Dividing a target image including a moving area that is a moving area with respect to a background image that is an image without movement into a plurality of areas each including a plurality of pixels;
A step of performing label assignment processing for assigning a region type label for identifying a background region or a moving region to pixels in the region in order from the largest number of pixels in the plurality of regions;
Detecting the moving region from the target image based on the region type label assigned to each pixel;
An image processing method comprising:

Dividing the first image into a plurality of regions each including a plurality of pixels;
A model for associating a point on the first image with a point on the second image, and a plurality of parametric models including a plurality of model parameters and a model identification label for identifying the model Selecting the parametric model that minimizes the value of the evaluation function indicating the degree of fitness with the parametric model and the smoothness indicating whether the model identification label changes between adjacent pixels. A procedure for performing label assignment processing for assigning the model identification label of a model to pixels in the region in order from the largest number of pixels in the plurality of regions;
Obtaining a correspondence relationship between the first image and the second image based on the parametric model corresponding to the model identification label assigned to each pixel;
An image processing program for causing a computer to execute.

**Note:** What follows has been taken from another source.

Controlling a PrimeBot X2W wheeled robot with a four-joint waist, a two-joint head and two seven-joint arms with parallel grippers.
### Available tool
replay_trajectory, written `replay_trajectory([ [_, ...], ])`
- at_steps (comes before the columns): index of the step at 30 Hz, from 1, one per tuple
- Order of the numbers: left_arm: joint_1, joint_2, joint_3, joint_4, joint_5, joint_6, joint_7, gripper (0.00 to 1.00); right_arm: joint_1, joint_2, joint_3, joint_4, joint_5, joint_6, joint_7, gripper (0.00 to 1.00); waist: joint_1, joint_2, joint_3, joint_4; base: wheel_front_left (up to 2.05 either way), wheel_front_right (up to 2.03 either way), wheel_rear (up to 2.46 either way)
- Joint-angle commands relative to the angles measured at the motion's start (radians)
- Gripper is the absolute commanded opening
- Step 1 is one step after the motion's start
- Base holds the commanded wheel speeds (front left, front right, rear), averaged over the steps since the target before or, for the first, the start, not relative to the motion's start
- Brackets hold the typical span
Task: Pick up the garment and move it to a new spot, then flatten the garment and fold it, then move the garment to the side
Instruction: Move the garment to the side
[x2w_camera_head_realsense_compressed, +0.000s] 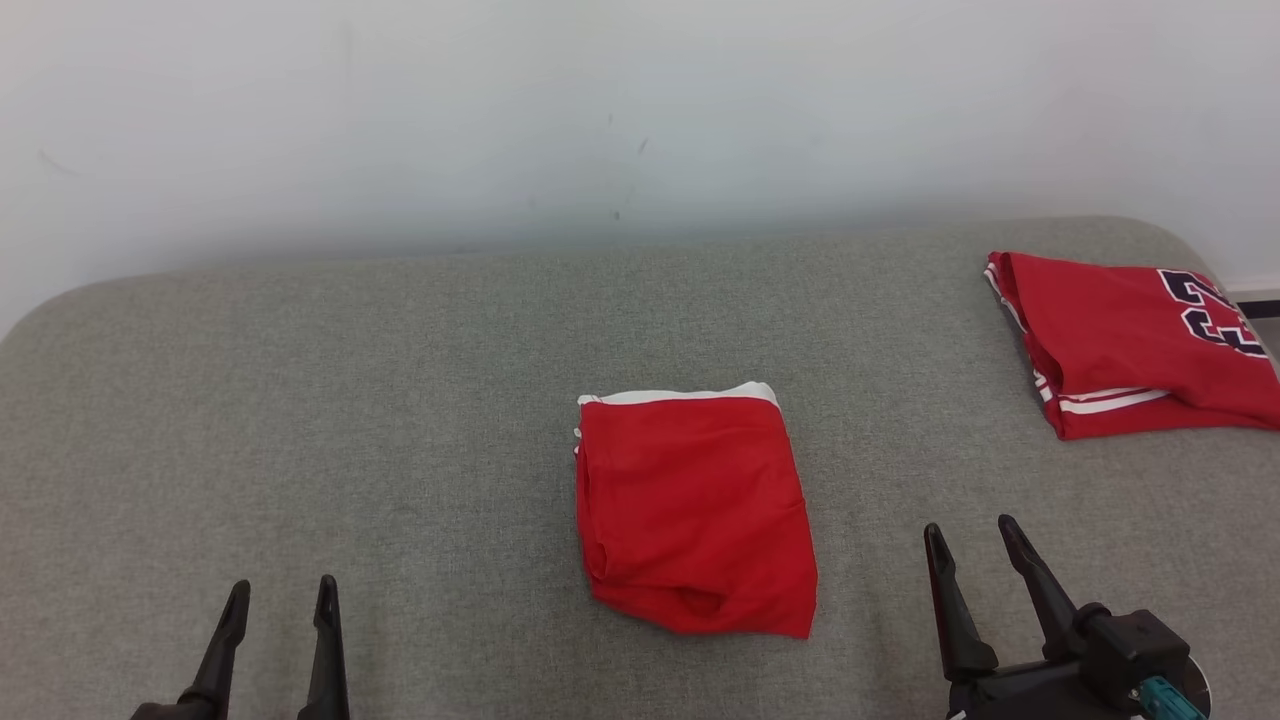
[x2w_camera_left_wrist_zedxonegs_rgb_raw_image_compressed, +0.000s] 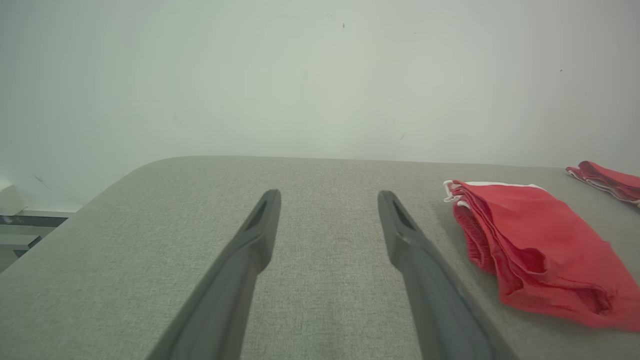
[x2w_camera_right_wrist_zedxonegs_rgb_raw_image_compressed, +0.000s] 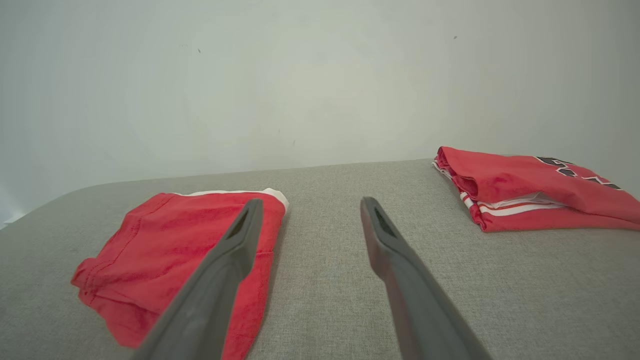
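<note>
A red garment (x2w_camera_head_realsense_compressed: 693, 510) with a white band along its far edge lies folded into a compact rectangle at the middle of the grey surface (x2w_camera_head_realsense_compressed: 400, 400). The same folded garment (x2w_camera_left_wrist_zedxonegs_rgb_raw_image_compressed: 535, 250) sits to the right in the left wrist view, and the garment (x2w_camera_right_wrist_zedxonegs_rgb_raw_image_compressed: 165, 255) lies at the left in the right wrist view. My left gripper (x2w_camera_head_realsense_compressed: 281, 592) is open at the lower left, well clear of the cloth, holding nothing. My right gripper (x2w_camera_head_realsense_compressed: 970, 535) is open at the lower right, just right of the garment. Open fingers (x2w_camera_left_wrist_zedxonegs_rgb_raw_image_compressed: 260, 225) and fingers (x2w_camera_right_wrist_zedxonegs_rgb_raw_image_compressed: 245, 235) hover over bare fabric.
A second folded red garment (x2w_camera_head_realsense_compressed: 1130, 345) with white stripes and dark numerals rests at the far right edge of the surface, also seen as the striped garment (x2w_camera_right_wrist_zedxonegs_rgb_raw_image_compressed: 525, 192). A pale wall (x2w_camera_head_realsense_compressed: 600, 120) runs behind the surface. The surface's corners are rounded.
</note>
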Motion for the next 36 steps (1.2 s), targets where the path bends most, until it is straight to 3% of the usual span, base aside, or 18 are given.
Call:
replay_trajectory([
  [1, 0.009, 0.0, -0.001, -0.005, 0.008, 0.002, 0.0, 1.0, -0.004, -0.004, 0.002, 0.002, -0.009, -0.003, 0.0, 1.0, 0.0001, 0.0, 0.0, 0.001, 0.0, 0.0, 0.0],
  [27, 0.001, 0.0, -0.005, -0.022, -0.002, 0.017, 0.0, 1.0, 0.003, 0.005, -0.009, -0.004, -0.01, -0.003, 0.0, 1.0, 0.0001, 0.0, 0.005, 0.006, 0.0, 0.0, 0.0],
  [36, -0.031, 0.0, -0.023, -0.021, -0.006, 0.015, 0.0, 1.0, -0.116, -0.037, 0.048, 0.046, -0.013, -0.003, 0.0, 1.0, 0.0001, 0.0, 0.044, 0.03, 0.0, 0.0, 0.0],
])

Dividing a target image including a moving area that is a moving area with respect to a background image that is an image without movement into a plurality of areas each including a plurality of pixels;
A procedure of executing label assignment processing for assigning an area type label for identifying a background area or a moving area to pixels in the area in order from the largest number of pixels in the plurality of areas;
A procedure for detecting the moving area from the target image based on the area type label assigned to each pixel;
An image processing program for causing a computer to execute.